> Exercise prompt
Every line below from the one containing "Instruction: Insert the" through the one containing "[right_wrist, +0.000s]" is to be printed exactly, with the pictures omitted.

> Available data
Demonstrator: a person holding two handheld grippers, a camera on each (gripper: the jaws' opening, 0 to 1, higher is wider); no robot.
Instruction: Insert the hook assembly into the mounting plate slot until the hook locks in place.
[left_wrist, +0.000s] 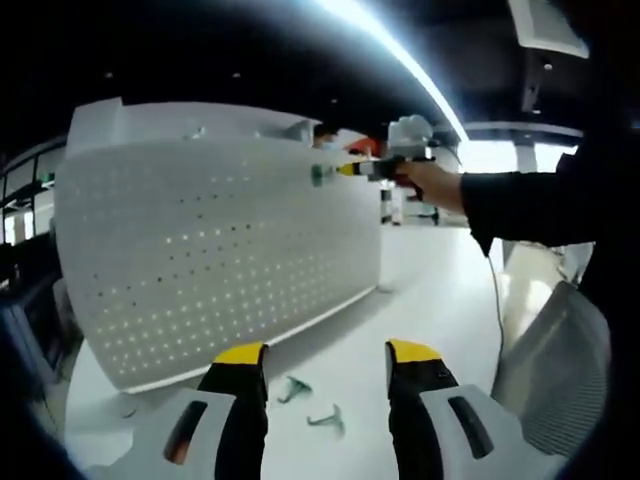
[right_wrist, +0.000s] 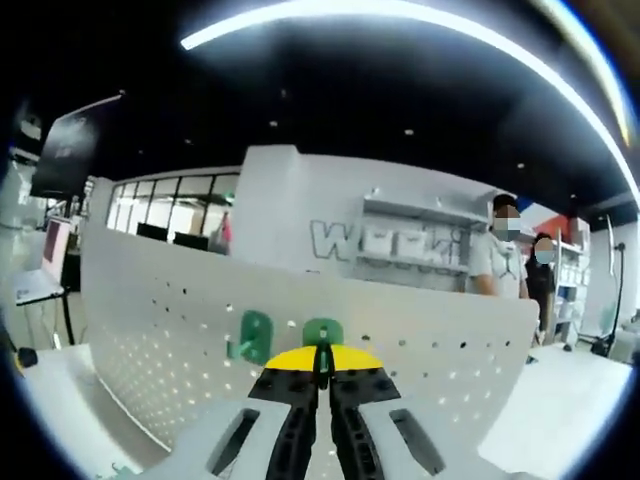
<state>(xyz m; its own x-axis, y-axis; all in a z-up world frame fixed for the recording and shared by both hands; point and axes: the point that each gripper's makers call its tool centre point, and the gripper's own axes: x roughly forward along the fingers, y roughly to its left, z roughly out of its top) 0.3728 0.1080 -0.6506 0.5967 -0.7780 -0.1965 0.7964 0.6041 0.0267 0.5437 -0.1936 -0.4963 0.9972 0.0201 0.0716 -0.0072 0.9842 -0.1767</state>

> Task solution
Instruction: Insert the hook assembly into the mounting plate slot until the hook locks in place.
[left_wrist, +0.000s] 
[right_wrist, +0.000s] 

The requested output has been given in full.